Посланник Бездонной Мглы

Чешко Федор Федорович

Книга первая

1

Очаг немилосердно дымил. Тяжелые жирные хлопья копоти сонно кружили по хижине, неторопливыми струйками выплывали в раздвинутые на ночь окна, в двери, в многочисленные щели обветшавших, источенных древогрызами стен — куда угодно, только не в дымоход.

Раха, с трудом выпрямившись, утерла засаленным подолом потные толстые щеки. Глаза пекло, веки заплывали слезами от злого кухонного чада. А может быть, и от злой обиды на мужа, который для других днем и ночью даром горбатиться готов, а на нее, Раху, и плюнуть поленится. Ишь, сидит, объедок противный! И ведь с самого утра так вот сидит, строгает что-то (не ради дома, конечно, жди от него!), и головы не поднимет, и слова доброго не скажет. Да что там доброго — никакого не скажет. Хоть бы обругал, все веселее бы стало. Бездонная Мгла, ну почему, ну за что же такое наказание?! У всех мужики как мужики, а у нее — так, горшок треснутый: и толку никакого, и выкинуть рука не поднимается.
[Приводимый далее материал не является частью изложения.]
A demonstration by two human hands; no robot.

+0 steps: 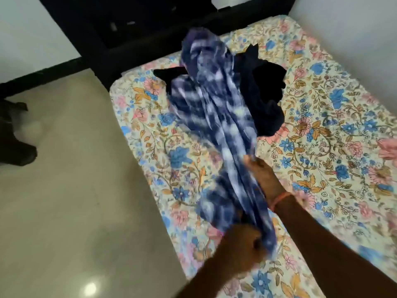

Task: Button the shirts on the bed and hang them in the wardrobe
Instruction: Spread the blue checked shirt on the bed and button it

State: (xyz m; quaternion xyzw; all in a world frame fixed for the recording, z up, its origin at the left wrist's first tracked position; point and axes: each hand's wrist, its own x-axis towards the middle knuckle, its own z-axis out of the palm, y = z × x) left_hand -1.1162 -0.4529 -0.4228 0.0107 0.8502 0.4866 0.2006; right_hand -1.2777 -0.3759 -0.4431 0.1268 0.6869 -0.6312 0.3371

Строгает, строгает… До лысины ему, что весь пол щепками своими погаными завалил, что дымоход не чищен, что чад, — все ему до лысины. Может, побить его? Нет, не стоит. Пыталась уже однажды, так потом три дня боялась к колодцу выйти, соседкам синяки свои показать… Вот поди ж ты, на вид из мозгляков мозгляк, чихнешь — расплескается, а силища в нем такая… И то сказать, воин же…

Это мамаша, помнится, присоветовала: «Ты, Раха, как мужика себе выбирать станешь, гляди, какой пощуплее. Чтоб при случае и поучить можно было». Спасибо ей, насоветовала, червивая голова… Ох, прости, Мгла, прости, прости, Бездонная! Это ж такое о покойнице помыслить! Да уж лучше голову свою глупую бабью об очаг разбить, чтоб дрянного не думала! Ну, быть теперь беде, быть несчастью: накажет Бездонная за непочтение к родительнице усопшей, ох накажет! А все из-за него, из-за этого древогрыза постылого!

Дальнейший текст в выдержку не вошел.